[What is expected] In full and without alteration, give the listing again.

[Data block]
((

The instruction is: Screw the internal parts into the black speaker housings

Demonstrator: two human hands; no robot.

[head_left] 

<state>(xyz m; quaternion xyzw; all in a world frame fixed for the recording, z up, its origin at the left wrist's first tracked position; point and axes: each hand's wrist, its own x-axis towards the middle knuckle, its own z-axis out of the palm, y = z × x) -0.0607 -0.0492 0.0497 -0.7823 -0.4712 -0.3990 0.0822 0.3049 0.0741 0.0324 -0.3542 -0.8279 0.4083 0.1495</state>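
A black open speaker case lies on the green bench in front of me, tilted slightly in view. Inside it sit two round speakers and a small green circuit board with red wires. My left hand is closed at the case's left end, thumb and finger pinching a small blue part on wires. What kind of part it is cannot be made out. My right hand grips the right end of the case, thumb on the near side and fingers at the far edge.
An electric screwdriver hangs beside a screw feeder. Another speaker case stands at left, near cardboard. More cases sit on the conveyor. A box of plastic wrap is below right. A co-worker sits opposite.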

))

[Answer space]
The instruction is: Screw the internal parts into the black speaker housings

Demonstrator: two human hands; no robot.

[head_left] 

<state>(xyz m; quaternion xyzw; all in a world frame fixed for the recording, z up, its origin at the left wrist's first tracked position; point and axes: each hand's wrist, its own x-axis towards the middle knuckle, its own z-axis out of the palm, y = z × x) -0.0607 -0.0492 0.0497 -0.7823 -0.4712 -0.3990 0.0822 0.3049 0.0741 0.0324 -0.3542 -0.8279 0.4083 0.1495</state>
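A black open speaker case lies on the green bench in front of me, tilted slightly in view. Inside it sit two round speakers and a small green circuit board with red wires. My left hand is closed at the case's left end, thumb and finger pinching a small blue part on wires. What kind of part it is cannot be made out. My right hand grips the right end of the case, thumb on the near side and fingers at the far edge.
An electric screwdriver hangs beside a screw feeder. Another speaker case stands at left, near cardboard. More cases sit on the conveyor. A box of plastic wrap is below right. A co-worker sits opposite.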

The required output is now complete.